Chapter Thirty One- Bee Psycho!

_As Bakura had been getting DDR fever, Kaiba was still howling over his and Joey's loss of Bakura. _

"WHY WHY WHY WHY WHY WHY WHY WHY WHY-" Kaiba howled to the non-existant moon.

_Joey had been pacing the entire time that they'd been stuck outside the burned-down preschool and by now had made himself a little trench. _

Joey pondered, "Where could they be? Where could they be?"

_Unfortunately, although made to be brilliant in this fic, Joey just could not muster up the brain power to figure out the answer to his question. _

Joey pouted, "B-but, she said I'm brilliant… I MUST BE ABLE TO FIGURE THIS OUT!" he banged his head on a wall that appeared out of nowhere and with the only purpose of him banging his head on it.

_Joey rubbed his head, angry that his normally dense side was showing long enough to cause him physical pain. _

Kaiba stopped howling momentarily, "Aw… is Joey-kun okitay?"

Joey sniffled, "I-I…" Sniff. "I think I'm getting… stupid again."

_Normally this would be when Kaiba took advantage of the situation and say something about was he ever _not _stupid- _

Joey growled at the Narrator, "Gggrrrr…"

_-hey, it's true- but since the plot of this story calls for a reliable, kind, fuzzy, cute dog named Kaiba, well, that's just what he's gonna be. _

"NO!" shouted Kaiba, shaking his head, "You not get stupid! You're smart! You'll think of something!"

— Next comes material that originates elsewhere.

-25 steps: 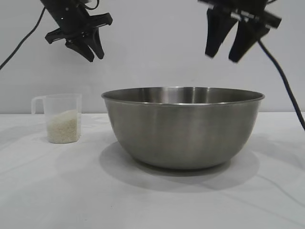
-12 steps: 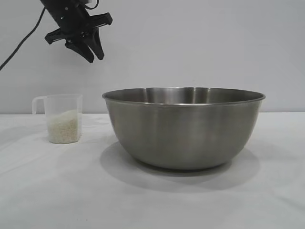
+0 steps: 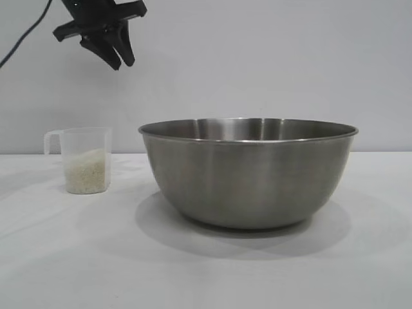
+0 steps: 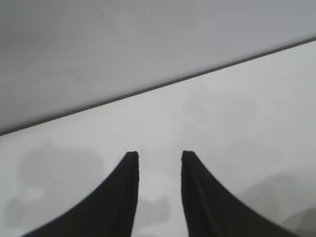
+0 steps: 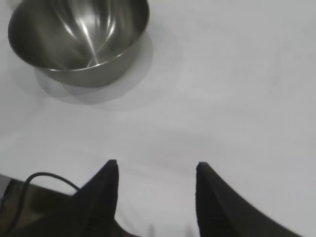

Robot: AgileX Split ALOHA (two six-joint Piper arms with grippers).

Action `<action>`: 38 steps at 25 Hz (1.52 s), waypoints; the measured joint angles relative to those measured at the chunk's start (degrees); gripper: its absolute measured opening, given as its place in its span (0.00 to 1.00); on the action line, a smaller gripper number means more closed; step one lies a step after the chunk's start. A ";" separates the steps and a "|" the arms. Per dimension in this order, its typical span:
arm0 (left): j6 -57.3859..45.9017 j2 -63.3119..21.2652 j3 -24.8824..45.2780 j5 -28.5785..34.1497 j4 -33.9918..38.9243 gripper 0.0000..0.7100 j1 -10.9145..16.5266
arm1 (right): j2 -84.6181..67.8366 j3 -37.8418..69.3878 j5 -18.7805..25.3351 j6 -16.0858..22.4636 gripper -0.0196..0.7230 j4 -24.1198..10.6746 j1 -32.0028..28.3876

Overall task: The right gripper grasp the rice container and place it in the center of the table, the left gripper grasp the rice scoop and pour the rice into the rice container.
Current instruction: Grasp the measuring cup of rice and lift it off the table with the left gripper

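Rice container (image 3: pixel 248 174) on white table (image 3: pixel 206 270)

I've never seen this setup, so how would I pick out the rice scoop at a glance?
Find the big steel bowl mid-table. The rice scoop stands apart at its left, upright. Unlike the bowl it is small, see-through plastic, with a side handle and white rice inside.

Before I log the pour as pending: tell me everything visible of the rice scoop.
The rice scoop is a small translucent plastic measuring cup with slightly tapered sides and a side handle facing away from the steel bowl. It stands upright on the white table, left of the bowl and apart from it, roughly half full of rice. Nothing grips it.
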 joint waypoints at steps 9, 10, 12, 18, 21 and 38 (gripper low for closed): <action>5.98 -20.08 47.89 -47.12 -2.29 0.24 -7.50 | -0.56 1.79 -4.04 -2.14 0.49 -1.88 0.00; 5.98 -20.08 50.80 -49.95 -2.51 0.24 -8.25 | -0.56 1.79 -4.17 -2.23 0.49 -1.88 0.00; 5.85 -19.57 55.12 -54.83 -2.66 0.24 -9.23 | -0.56 1.79 -4.29 -2.23 0.49 -1.88 0.00; 1.23 -14.73 60.37 -69.35 -2.66 0.24 -9.72 | -0.56 1.79 -4.29 -2.23 0.49 -1.88 0.00; -2.02 -10.60 61.18 -75.25 -2.66 0.24 -9.78 | -0.56 1.79 -4.32 -2.23 0.49 -1.88 0.00; -9.61 9.70 58.53 -91.93 4.29 0.24 -9.78 | -0.56 1.79 -4.32 -2.23 0.43 -1.88 0.00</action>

_Joey's mouth twitched, a little smile appearing on his face out of happiness that his best friend was still on his side. _

Galux squinted. "Actually, I think he's trying not to laugh."

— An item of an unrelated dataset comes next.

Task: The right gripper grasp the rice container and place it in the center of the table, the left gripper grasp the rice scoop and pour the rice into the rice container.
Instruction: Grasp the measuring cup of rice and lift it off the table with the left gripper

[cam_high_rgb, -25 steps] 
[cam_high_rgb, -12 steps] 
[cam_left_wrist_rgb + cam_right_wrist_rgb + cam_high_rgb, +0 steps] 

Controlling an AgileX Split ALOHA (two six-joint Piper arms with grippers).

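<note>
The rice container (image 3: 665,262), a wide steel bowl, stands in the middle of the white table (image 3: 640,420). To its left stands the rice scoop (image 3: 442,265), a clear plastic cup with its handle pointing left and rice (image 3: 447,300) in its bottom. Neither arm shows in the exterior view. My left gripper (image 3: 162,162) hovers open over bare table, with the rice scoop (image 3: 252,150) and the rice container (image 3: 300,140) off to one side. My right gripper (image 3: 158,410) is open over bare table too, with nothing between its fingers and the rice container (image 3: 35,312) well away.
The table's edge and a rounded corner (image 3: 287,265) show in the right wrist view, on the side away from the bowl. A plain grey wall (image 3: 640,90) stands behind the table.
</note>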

Joey continued making strange twitches on his face until he just laughed and brushed some tears away from his face, "Aahahahaha! Aw man, what I wouldn't give for a tape recorder right now!"

Kaiba pouted, still in character, "You shouldn't laugh! I'm your friend! We need to… not laugh at each other!"

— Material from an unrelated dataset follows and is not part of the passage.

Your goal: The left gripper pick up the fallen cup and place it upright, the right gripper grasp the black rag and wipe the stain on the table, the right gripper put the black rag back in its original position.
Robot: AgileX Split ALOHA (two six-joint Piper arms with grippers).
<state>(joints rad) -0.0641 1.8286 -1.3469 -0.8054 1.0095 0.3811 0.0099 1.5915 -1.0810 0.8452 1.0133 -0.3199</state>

Joey stiffled himself, "Okay, okay, I won't do that again, my faithful pup." He patted Kaiba on the head.

"Okay! Then let's think together!" Kaiba squeezed his eyes shut tight.

_Joey slowed his breathe and 'ommmm'-ed a bit before coming up with a solution. _

"Hmmmm…" Joey murmured, "She said... she said she was only making that up as she went along..."

"Yeah, yeah?" Kaiba bounced up and down in suspense.

"...so she most likely continued doing... random things..." the blonde continued.

"Mm-hm, mm-hm!" Kaiba nodded fervently.

Joey rolled his head around in thought, "...and she didn't want to really put Marik into the story... so to appease the reviewers-"

"She put him in anyway!" Kaiba leapt in excitement.

"Yeeeeeesssssss..." Joey continued his mystic trance of surpassing the authoress's logic (patent pending).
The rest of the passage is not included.